Daddy Is Still Here! is the back story to the author's first book of the Still Here series, Mama Is Still Here! This book is about a son in his forty's caregiving journey for three individuals with three very different diseases. His mother's Alzheimer's dementia, along with his father's diabetes and his father-in-law's heart disease, kidney disease, and gout. During Norris' twelve-year caregiving journey, Norris was a husband, son, and father of two teenagers soon to graduate from high school and on their way to college. In an instant, Norris was a member of the Sandwiched Generation. Sandwiched Generation is the population of middle-aged adults ages forty to fifty-nine providing care and financial support to a parent age sixty-five or older and providing care and financial support to their children. Norris shares his story using: inspirational quotes, song facts, flashbacks before the caregiving journey, and stories of his caregiving journey. Norris concludes each chapter with Bible scriptures and prayers from his heart.
This book is about the caregiving experiences Norris had with my mother's suffering from Alzheimer's disease. It is vital to acknowledge my father's health was also in decline because of his diabetes, and it became impossible for Daddy to take care of Mama. At this time, my father-in-law, Jesse, moved into my home shortly after my mother-in-law died, and he suffered from heart disease, which required significant support. During this period, Norris was their go-to caregiver. It is surprising how Norris survived being a husband, father, educator, and caregiver. This book outlined in detail the solutions Norris found to these life challenges.

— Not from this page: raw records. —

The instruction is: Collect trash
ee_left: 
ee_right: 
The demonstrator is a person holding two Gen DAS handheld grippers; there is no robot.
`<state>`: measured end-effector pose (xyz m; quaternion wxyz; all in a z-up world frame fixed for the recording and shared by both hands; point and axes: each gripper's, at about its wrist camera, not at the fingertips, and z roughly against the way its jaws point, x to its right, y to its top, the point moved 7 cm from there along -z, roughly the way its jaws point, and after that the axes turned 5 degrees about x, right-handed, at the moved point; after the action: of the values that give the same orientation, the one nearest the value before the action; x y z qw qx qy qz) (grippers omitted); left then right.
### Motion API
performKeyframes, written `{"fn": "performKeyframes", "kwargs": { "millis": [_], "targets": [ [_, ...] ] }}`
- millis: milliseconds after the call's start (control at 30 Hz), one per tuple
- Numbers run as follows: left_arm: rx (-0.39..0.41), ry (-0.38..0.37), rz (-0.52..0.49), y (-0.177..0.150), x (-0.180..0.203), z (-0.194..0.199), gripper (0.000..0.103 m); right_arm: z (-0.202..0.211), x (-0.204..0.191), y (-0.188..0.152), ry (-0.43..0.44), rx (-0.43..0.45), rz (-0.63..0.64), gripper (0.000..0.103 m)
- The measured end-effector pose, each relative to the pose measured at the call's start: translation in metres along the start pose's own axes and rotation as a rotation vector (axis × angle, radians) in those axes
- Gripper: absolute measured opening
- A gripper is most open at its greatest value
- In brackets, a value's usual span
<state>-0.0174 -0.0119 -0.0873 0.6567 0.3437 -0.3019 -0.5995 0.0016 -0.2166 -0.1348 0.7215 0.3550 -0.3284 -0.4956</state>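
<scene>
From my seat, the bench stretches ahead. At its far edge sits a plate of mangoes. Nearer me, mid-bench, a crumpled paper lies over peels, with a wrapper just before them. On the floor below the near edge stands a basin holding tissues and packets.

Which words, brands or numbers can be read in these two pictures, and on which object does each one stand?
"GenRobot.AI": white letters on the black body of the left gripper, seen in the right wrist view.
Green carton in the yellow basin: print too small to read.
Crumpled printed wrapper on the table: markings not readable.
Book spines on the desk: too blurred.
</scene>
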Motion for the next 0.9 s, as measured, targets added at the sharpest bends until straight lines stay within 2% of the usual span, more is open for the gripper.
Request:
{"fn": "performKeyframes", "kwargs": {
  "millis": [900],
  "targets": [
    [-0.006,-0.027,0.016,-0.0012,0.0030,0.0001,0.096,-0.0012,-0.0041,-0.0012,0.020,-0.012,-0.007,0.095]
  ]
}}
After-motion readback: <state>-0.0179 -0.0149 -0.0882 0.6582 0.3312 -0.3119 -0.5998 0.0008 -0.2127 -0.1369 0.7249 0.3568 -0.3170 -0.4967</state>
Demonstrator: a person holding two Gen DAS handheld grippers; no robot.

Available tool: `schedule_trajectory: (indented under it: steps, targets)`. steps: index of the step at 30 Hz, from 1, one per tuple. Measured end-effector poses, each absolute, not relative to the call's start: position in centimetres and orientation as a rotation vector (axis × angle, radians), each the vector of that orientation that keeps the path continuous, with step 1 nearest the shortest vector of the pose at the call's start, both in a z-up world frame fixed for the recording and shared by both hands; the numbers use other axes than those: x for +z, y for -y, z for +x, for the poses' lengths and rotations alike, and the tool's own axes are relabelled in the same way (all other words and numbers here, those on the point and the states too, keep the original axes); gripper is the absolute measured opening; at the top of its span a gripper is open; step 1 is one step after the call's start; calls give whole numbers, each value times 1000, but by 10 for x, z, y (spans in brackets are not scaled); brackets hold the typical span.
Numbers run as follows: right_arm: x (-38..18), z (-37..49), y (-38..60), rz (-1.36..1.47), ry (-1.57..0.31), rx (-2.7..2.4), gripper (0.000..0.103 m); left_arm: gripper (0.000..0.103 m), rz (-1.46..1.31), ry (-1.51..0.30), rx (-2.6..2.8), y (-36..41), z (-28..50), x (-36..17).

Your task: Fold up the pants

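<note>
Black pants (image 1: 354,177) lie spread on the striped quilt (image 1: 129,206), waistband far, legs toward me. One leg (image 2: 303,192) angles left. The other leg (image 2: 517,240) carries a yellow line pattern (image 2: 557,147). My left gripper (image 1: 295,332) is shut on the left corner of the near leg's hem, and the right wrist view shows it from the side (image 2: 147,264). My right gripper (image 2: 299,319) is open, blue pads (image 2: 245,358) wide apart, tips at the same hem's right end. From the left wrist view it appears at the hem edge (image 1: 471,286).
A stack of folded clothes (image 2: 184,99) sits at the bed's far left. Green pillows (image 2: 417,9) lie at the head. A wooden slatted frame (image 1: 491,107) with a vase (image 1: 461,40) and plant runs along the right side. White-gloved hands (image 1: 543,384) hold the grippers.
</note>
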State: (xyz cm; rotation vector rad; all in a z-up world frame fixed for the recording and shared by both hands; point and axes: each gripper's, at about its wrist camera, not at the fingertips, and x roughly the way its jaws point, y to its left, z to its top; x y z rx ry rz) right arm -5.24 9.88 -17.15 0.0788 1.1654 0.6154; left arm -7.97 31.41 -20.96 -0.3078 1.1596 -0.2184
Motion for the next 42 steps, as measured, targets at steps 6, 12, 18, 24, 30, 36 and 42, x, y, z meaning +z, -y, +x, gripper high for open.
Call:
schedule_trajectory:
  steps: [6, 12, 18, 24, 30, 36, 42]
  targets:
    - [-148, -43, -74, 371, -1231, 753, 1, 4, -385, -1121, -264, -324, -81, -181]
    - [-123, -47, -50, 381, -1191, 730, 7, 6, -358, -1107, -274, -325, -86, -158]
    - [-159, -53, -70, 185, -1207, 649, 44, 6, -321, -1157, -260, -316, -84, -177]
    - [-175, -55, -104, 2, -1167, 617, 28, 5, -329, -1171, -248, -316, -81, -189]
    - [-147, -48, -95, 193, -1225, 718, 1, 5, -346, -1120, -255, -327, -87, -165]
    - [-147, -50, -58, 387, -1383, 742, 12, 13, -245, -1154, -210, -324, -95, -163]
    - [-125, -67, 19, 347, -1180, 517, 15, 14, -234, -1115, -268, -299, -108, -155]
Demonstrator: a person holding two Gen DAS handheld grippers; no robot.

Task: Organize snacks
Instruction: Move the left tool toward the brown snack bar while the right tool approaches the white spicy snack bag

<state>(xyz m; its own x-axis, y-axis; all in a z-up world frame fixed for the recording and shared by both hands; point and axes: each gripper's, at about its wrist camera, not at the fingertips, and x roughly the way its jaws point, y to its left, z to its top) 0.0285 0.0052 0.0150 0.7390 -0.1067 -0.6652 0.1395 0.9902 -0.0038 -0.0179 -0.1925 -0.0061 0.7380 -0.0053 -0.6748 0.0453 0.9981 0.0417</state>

Norris was the one person in the family Mama didn't fight, and Norris was the only family member who could calm her down when she was having an anxiety attack. Mama lost the ability to remember in the context of the here and now. The symptoms she experienced were disturbing and challenging. Norris was overwhelmed and distraught with Mama's loss of cherished memories and self-awareness for brief periods. Knowing this was happening to my dear mother caused me to feel anxious, powerless, and afraid.
Norris cried a lot and often wondered, Would this be his fate as he aged?
I was devastated to know for the rest of Mama's life, she would gradually lose her ability to remember. As the neuron paths slowly closed, Mama's failing capacity to connect experiences, learned facts, skills, relationships with others, and herself made life difficult for everyone around her.
Alzheimer's disease is the only form of dementia that takes away memories. The affliction creates a tremendous void for the sufferer and loved ones. My Daddy, Norris Sr., and Norris did our best to fill the empty space Alzheimer's disease left with unconditional love and hope.